(Data items)
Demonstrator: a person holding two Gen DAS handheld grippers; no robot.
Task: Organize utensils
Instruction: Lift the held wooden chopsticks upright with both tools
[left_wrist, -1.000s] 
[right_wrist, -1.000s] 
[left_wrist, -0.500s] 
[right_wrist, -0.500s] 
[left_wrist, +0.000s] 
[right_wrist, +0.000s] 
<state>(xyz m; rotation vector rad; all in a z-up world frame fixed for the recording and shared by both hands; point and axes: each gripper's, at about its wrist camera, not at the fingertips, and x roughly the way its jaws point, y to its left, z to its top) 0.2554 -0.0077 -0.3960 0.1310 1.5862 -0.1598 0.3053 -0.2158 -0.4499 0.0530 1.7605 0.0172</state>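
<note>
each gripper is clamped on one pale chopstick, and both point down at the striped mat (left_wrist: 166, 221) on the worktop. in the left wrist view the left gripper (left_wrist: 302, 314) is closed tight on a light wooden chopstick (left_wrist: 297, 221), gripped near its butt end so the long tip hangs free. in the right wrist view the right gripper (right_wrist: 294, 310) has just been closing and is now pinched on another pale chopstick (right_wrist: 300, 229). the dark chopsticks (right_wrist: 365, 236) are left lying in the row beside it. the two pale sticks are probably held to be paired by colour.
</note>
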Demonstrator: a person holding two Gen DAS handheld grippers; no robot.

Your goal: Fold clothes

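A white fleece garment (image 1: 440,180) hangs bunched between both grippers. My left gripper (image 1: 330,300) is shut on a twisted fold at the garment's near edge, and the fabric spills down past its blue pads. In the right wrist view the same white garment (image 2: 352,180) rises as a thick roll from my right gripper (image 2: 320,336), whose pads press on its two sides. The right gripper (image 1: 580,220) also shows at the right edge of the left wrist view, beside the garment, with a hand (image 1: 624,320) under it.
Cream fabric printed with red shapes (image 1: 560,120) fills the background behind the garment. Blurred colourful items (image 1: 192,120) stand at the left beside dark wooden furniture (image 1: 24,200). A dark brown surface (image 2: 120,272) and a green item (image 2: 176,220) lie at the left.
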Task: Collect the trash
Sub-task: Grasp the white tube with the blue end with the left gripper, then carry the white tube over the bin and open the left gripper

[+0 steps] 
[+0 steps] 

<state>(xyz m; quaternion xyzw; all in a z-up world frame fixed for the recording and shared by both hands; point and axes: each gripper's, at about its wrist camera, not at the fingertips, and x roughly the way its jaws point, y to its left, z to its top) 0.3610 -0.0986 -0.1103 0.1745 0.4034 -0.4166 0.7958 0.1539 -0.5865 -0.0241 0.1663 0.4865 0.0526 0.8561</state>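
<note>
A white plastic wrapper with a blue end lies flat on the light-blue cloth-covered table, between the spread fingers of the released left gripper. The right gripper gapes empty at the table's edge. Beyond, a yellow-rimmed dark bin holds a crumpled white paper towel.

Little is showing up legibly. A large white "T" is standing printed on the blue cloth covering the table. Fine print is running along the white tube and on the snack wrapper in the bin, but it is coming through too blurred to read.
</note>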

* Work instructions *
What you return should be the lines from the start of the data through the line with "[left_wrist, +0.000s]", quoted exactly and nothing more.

* Task response *
Demonstrator: a person holding two Gen DAS handheld grippers; no robot.
Task: Organize utensils
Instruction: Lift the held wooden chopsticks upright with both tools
[left_wrist, -1.000s] 
[right_wrist, -1.000s] 
[left_wrist, -0.500s] 
[right_wrist, -0.500s] 
[left_wrist, +0.000s] 

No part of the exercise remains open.